### WHAT TO WORK ON
Find each line below containing the word "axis" and copy it.

┌──

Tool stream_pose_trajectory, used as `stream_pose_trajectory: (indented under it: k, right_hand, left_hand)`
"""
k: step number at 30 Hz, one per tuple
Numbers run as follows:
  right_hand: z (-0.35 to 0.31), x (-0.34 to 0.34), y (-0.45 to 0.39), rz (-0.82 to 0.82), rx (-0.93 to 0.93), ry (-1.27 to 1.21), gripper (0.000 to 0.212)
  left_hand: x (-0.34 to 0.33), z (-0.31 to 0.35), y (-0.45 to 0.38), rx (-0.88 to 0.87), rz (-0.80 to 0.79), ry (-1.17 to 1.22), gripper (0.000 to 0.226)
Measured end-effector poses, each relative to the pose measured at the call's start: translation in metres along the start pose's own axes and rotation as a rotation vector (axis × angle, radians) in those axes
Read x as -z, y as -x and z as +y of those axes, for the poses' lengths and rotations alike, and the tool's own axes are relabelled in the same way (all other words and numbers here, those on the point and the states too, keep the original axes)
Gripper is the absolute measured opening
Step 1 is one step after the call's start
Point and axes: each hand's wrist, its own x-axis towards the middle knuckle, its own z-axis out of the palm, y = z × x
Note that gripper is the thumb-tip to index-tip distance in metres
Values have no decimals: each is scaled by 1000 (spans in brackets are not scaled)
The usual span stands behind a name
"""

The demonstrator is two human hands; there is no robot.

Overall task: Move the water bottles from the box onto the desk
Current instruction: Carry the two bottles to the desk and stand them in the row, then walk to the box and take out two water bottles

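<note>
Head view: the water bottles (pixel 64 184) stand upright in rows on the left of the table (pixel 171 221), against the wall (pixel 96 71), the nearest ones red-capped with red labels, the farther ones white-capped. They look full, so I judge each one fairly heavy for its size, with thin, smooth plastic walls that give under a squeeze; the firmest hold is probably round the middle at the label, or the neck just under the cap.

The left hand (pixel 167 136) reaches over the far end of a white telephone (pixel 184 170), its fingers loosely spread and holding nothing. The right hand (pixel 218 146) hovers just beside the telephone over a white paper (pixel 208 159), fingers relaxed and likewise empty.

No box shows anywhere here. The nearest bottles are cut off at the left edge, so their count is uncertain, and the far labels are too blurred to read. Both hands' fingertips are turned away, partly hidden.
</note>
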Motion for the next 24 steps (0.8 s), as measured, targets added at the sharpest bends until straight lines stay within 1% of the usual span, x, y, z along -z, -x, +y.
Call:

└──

### WRITTEN SOLUTION
Measured end-effector poses, each relative to the pose measured at the call's start: translation in metres along the start pose's own axes and rotation as a rotation vector (axis × angle, radians) in those axes
Point and axes: each hand's wrist, its own x-axis towards the middle knuckle, its own z-axis out of the palm, y = z × x

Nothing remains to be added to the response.